- _EXERCISE AIM_
Find the line in the material below that contains "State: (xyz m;", then give it again, with all later lines, exactly as shown.
Segment Start: SUPPLIED MATERIAL
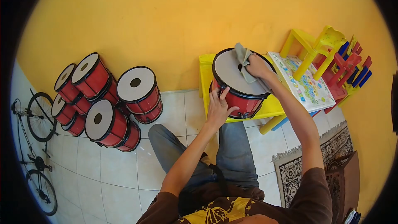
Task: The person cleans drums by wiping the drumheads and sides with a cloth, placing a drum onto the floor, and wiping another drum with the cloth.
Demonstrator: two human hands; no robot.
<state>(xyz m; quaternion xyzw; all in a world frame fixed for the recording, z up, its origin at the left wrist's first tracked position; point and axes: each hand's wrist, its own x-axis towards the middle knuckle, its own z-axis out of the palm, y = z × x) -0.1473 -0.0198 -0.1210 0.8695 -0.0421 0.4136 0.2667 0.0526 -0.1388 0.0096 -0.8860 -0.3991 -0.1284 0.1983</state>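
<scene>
Left hand [218, 108], fingers spread, on near side of red cylindrical drum with white head and black rims [241, 73]; right hand [258, 66] pinching grey-green cloth [244, 60] against drum's white head; drum sits on yellow plastic table [271, 107], by the wall. White-topped table with colourful print [309, 87] just beside, right; stacked red drums [98, 121] on tiled floor, left, bicycle [36, 161] beyond them.

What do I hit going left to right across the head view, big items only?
Bicycle → red drums on the floor → red drum on the yellow table → printed tabletop → red plastic chair.
</scene>
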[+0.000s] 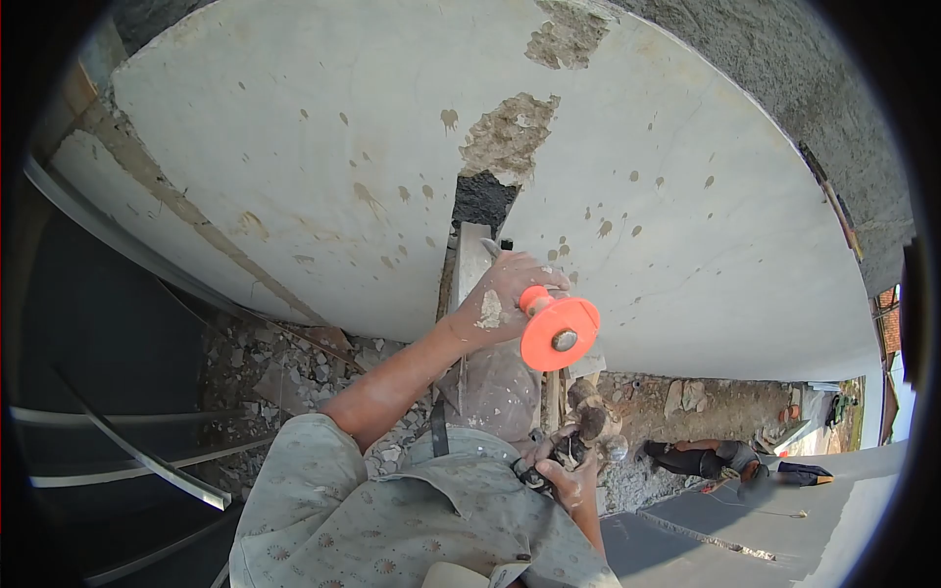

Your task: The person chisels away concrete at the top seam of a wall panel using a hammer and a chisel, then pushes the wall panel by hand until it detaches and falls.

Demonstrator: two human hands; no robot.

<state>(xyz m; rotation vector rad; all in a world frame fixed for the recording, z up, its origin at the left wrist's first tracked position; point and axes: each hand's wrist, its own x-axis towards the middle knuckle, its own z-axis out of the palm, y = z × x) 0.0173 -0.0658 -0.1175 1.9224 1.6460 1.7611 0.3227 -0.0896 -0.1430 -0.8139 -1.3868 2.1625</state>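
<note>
Plainly, the left hand grips an orange-guarded chisel; the right hand clasps a hammer.

Rubble lies before the wall, a co-worker to the right

One steel chisel with a round orange guard, two bare hands (left hand, right hand), one other person at right, and two rough brown patches in one off-white wall.
</note>
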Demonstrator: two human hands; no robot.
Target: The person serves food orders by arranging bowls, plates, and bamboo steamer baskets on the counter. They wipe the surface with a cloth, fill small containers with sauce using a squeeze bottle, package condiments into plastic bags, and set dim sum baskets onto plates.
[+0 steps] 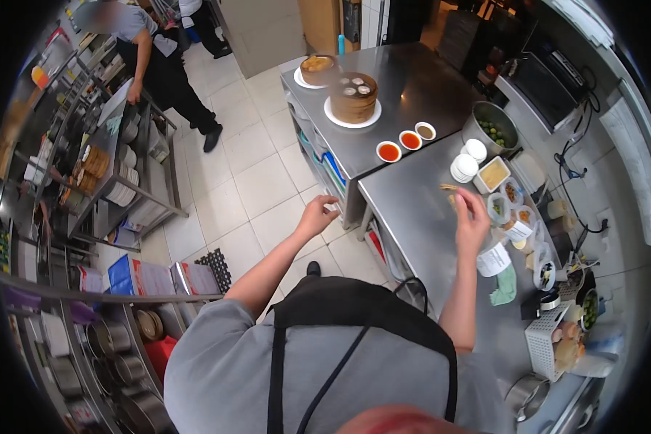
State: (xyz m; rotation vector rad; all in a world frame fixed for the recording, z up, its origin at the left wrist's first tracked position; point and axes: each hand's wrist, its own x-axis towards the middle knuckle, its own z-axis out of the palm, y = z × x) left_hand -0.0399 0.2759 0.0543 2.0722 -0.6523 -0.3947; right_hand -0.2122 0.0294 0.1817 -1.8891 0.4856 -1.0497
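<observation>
My right hand (471, 215) is raised over the steel counter, its fingers pinched around a small yellow-brown piece (449, 187) whose kind I cannot make out. Close by are stacked white dishes (464, 168), a tub of pale yellow food (494, 175) and a small tub of chopped greens (498, 207). Over the floor gap, my left hand (318, 218) is held in the air with curled fingers apart and nothing in them. Ahead on the table, three sauce dishes (389, 152) stand in a row beside a bamboo steamer (354, 101) with white dumplings on a plate.
A second steamer (317, 66) with yellow food sits farther back. A large pot of green items (493, 126) stands against the wall. Lower right are a green cloth (505, 286) and a white basket (545, 340). A person (141, 58) stands at the left shelving (123, 173).
</observation>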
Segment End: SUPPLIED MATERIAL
- _RESPONSE TO THE EXERCISE_
State: (xyz m; rotation vector rad; all in a world frame fixed for the recording, z up, its origin at the left wrist's first tracked position; point and axes: each hand's wrist, its own x-axis towards the middle knuckle, its own z-axis out of the palm, y = z × x) left_hand -0.0399 0.2759 0.0543 2.0722 -0.6523 -0.3947; right_hand -0.2122 0.0294 0.1817 -1.8891 0.4856 -1.0497
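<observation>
My right hand (471, 215) is raised over the steel counter, its fingers pinched around a small yellow-brown piece (449, 187) whose kind I cannot make out. Close by are stacked white dishes (464, 168), a tub of pale yellow food (494, 175) and a small tub of chopped greens (498, 207). Over the floor gap, my left hand (318, 218) is held in the air with curled fingers apart and nothing in them. Ahead on the table, three sauce dishes (389, 152) stand in a row beside a bamboo steamer (354, 101) with white dumplings on a plate.
A second steamer (317, 66) with yellow food sits farther back. A large pot of green items (493, 126) stands against the wall. Lower right are a green cloth (505, 286) and a white basket (545, 340). A person (141, 58) stands at the left shelving (123, 173).
</observation>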

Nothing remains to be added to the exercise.